Stored data:
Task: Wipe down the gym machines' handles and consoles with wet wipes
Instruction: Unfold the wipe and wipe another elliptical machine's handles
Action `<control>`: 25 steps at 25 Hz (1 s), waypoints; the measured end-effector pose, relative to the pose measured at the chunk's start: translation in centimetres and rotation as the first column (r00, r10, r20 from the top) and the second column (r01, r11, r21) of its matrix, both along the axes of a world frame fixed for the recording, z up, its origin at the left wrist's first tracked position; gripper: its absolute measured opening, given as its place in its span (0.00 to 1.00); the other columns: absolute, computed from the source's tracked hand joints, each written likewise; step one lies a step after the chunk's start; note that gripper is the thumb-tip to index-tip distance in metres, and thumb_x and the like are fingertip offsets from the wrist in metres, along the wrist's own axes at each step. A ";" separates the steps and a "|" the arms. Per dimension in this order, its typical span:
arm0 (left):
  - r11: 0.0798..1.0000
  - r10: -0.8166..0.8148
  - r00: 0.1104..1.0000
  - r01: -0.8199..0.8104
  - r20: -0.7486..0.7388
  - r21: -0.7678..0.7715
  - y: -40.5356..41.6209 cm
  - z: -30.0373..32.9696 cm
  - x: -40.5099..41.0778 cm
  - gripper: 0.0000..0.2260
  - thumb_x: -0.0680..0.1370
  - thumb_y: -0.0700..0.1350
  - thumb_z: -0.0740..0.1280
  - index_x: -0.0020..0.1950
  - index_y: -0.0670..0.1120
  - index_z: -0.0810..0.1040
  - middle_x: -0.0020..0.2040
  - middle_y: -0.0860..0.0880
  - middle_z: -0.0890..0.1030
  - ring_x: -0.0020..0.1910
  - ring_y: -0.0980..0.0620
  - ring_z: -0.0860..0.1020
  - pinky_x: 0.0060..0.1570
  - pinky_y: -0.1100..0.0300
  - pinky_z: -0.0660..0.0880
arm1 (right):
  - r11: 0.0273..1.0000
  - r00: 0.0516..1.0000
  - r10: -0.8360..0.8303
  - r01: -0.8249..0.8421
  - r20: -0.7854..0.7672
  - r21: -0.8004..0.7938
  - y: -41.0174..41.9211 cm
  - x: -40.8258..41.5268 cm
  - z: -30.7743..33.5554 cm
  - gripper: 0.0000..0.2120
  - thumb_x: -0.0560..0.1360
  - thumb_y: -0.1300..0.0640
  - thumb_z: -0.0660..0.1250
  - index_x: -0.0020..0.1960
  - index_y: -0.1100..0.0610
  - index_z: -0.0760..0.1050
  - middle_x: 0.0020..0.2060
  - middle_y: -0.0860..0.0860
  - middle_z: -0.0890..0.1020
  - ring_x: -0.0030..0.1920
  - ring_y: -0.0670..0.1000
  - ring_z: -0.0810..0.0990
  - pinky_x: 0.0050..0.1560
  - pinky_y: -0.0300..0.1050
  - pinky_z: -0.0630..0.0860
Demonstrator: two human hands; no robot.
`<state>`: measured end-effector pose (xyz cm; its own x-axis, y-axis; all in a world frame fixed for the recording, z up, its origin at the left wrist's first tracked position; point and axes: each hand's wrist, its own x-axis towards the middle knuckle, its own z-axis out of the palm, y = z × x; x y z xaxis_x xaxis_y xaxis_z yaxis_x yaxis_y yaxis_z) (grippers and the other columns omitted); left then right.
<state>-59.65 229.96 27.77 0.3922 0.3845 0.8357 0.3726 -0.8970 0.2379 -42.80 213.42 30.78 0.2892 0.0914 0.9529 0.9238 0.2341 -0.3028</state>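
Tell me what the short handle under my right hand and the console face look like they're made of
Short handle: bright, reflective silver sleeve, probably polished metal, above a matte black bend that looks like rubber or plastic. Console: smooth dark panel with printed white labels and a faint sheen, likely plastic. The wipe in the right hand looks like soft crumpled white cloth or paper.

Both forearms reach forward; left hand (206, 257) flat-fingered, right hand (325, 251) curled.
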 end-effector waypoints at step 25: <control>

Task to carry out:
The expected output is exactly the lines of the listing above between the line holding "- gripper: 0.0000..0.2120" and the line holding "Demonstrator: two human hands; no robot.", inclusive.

Result:
  - gripper: 0.0000..0.2120
  - thumb_x: -0.0560..0.1360
  - thumb_y: -0.1300..0.0640
  - thumb_z: -0.0660..0.1250
  - index_x: -0.0020..0.1960
  - index_y: -0.1100..0.0610
  - index_z: -0.0760..0.1050
  - middle_x: 0.0020..0.2060
  - middle_y: -0.0860..0.0860
  - middle_z: -0.0890..0.1020
  - ring_x: -0.0030..0.1920
  - ring_y: -0.0670..0.1000
  - ring_z: -0.0810..0.0990
  - pinky_x: 0.0050..0.1560
  - pinky_y: -0.0300..0.1050
  - pinky_z: -0.0630..0.0860
Demonstrator: two human hands; no robot.

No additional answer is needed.